I reject vehemently the idea that the Alzheimer's/dementia victim disappears in the disease, that the person the caregiver once knew no longer exists or can be reached. It would be easier if this were true. But my experience was that Pat was definitely still there, even up to the last hours of his life. Stripped of all that he had been able to do, to say, to think and to dream, the essential man was still there, reaching through the wall of illness at times to contact me and others he loved.

I can't imagine what it must be like to be trapped inside this disease. My hope is that deep spiritual communication is taking place between the patient and her or his God. When a priest visited to give Pat communion, he was visibly comforted and gave her a smile that lit up the room when she held his hand and said the Lord's Prayer. She said she'd never seen anything like it.
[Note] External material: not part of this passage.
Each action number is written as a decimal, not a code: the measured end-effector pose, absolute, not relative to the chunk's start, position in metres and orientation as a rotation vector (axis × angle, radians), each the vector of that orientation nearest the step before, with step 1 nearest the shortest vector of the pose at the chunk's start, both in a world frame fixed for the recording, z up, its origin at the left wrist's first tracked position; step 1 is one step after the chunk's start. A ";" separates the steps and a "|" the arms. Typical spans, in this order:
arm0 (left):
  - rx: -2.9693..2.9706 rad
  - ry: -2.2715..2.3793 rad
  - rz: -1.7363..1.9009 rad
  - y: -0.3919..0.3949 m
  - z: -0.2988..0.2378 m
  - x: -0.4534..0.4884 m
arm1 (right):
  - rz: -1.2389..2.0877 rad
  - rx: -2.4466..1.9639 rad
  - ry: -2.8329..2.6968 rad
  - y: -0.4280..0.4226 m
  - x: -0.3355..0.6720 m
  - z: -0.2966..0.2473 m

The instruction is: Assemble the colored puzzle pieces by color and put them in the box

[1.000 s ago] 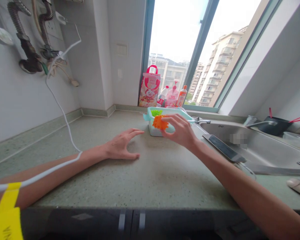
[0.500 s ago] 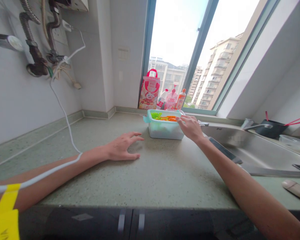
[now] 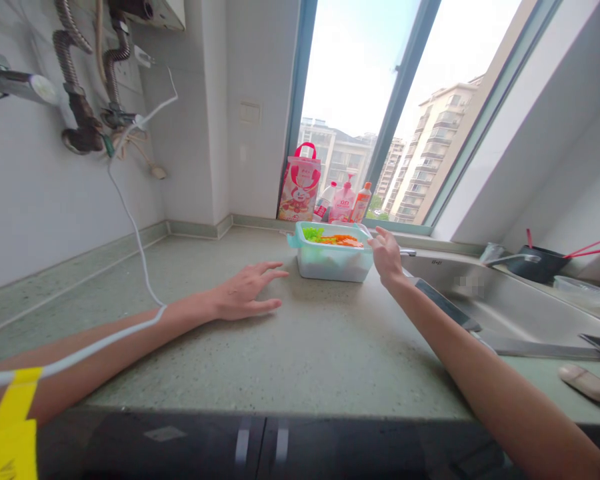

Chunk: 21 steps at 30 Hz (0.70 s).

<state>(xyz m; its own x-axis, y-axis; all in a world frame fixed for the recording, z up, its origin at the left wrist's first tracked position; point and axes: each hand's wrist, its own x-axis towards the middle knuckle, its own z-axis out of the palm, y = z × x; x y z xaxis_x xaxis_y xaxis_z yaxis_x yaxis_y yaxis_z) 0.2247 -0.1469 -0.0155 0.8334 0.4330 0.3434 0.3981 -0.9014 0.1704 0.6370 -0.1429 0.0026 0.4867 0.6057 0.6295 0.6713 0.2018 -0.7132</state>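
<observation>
A pale mint plastic container (image 3: 333,265) stands on the counter with its top uncovered. Leafy green vegetable (image 3: 314,234) lies at the left inside it, and orange pieces that look like carrot (image 3: 345,241) fill the right side. My right hand (image 3: 386,255) is at the container's right end, its fingers bent against the rim there; the exact grip is partly hidden. My left hand (image 3: 250,290) rests on the counter left of the container, apart from it, fingers spread and holding nothing. A side flap (image 3: 293,241) sticks out at the container's left end.
Behind the container, a pink bag (image 3: 301,190) and several bottles (image 3: 343,202) stand by the window. To the right is a steel sink (image 3: 480,293), with a dark pot (image 3: 537,265) beyond it. A white cable (image 3: 139,243) runs along my left arm.
My right hand has drawn back from over the container's right top to its right end, uncovering more of the orange pieces. My left hand stays put; the view has shifted slightly.
</observation>
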 end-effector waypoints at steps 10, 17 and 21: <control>2.882 0.740 1.076 -0.133 -0.017 0.219 | -0.085 -1.505 -1.380 -0.173 0.582 0.012; 3.145 0.646 1.315 -0.136 0.022 0.196 | -0.191 -1.213 -1.788 -0.206 0.521 0.012; 3.155 0.561 1.275 -0.127 0.030 0.188 | -0.346 -1.282 -1.767 -0.204 0.533 0.013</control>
In the final reaches of illness, it becomes very hard for the caregiver to communicate the condition of his or her spouse or sweetheart. I really didn't know how to reply when friends asked, "How's Pat?" Which doesn't mean at all that I didn't want them to ask. I just didn't know how he was. He was far beyond thin; the bones in his arms reminded me of chicken wings. He slept more and more, ate less and less. He often gazed at something I couldn't see, his eyes following movement, his face lit most often in a smile of beatific delight. Once I asked him if he saw something. He nodded. I asked, "Is it beautiful?" He replied, "Yes."

By late November, after he suffered several seizures, my guess was that Pat was dying, but I didn't especially want to tell that to concerned friends, because I didn't know if it was imminent or months away. His doctor said he had sustained profound and probably irreparable neural damage, although a CT showed no evidence of new strokes. Just a culmination of all the TIA's, a soaking with sodium during the renal failure and the relentless ravages of beta amyloid plaques.

The strange thing, though, was that his mental state seemed to become more clear as his bodily systems collapsed. My theory is that, once he was no longer eating much, the burden of digesting and metabolizing was lifted and his energy could divert to recognition. When I spoke to him, I felt that I could use regular speech again, instead of the slow, short sentences I'd tried to employ for the last year, and that he was understanding me. Even on the last day of his life, he recognized me, turning his eyes toward my face. He recognized his friend Bill, who drove all the way down from LA just to say goodbye.

And he knew Chris, his son. It was Chris who was with Pat when he died. I had stepped out to nap, anticipating a second all-night vigil. This was, I recognized later, just as it should have been.  Pat was with his baby son when he took his first breath and it was fitting that Chris was with his dad when he took his last.

I arrived just a couple of minutes afterwards. I knelt by the bed to stroke my husband's face, his hands and chest, to say those hard farewells, while my cousin's wife read Psalm 139:  "Oh. Lord, you have searched me and known me. You know my sitting down and my rising up. Darkness is not dark to you; the night is as bright as the day. Darkness and light to you are both alike."

These are the mysteries of our human mortality.